**Your assignment:** Which lines in the listing below contain the word "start"? Copy each one.

......

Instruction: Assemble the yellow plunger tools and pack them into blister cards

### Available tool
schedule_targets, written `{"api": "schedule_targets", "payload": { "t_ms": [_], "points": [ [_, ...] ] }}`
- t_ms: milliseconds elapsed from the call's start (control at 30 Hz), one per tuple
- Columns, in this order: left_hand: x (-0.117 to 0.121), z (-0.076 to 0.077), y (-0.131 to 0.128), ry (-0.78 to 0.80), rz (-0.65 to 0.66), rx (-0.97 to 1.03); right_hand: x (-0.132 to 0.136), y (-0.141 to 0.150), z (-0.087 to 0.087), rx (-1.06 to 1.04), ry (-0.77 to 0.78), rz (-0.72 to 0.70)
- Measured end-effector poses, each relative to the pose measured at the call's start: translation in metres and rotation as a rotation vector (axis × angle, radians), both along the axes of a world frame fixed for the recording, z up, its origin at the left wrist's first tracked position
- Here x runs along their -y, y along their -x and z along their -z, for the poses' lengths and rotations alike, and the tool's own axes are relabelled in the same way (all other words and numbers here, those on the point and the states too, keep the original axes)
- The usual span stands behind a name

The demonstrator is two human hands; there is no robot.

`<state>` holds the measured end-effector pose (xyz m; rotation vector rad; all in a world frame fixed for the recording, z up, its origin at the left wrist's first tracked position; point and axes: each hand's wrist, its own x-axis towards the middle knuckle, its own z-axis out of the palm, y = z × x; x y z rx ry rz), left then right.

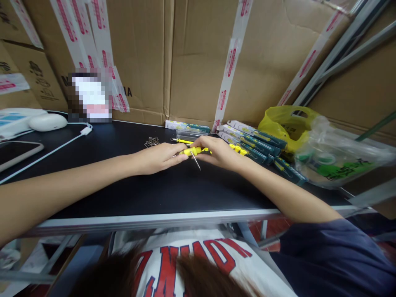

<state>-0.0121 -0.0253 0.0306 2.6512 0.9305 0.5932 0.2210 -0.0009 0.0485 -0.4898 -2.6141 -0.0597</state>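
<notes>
Over the middle of the dark table, my left hand (159,158) and my right hand (221,153) meet, both closed on a yellow plastic piece (188,152). A thin pointed metal rod (196,161) sticks out from between the hands toward me; how it joins the yellow piece I cannot tell. Just behind my fingers lies a slim yellow tool (183,141) beside clear plastic cases (192,135). Small yellow parts (241,150) sit to the right of my right hand. Left of the clear cases is a little heap of bent metal wire pieces (151,142).
Several slim printed boxes (256,138) lie at the back right, near a yellow plastic bag (286,123) and a clear bag (337,161). A phone (18,153), a white cable (49,152) and a white rounded device (47,122) are on the left. Cardboard boxes (198,62) wall the back.
</notes>
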Motion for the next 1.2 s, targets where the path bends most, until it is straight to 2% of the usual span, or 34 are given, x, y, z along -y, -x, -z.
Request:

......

**Response area:**
- t_ms: milliseconds elapsed from the call's start (control at 30 Hz), one per tuple
- Measured end-effector poses, each relative to the pose measured at the call's start: translation in metres and rotation as a rotation vector (axis × angle, radians), both along the axes of a world frame fixed for the recording, z up, its origin at the left wrist's first tracked position

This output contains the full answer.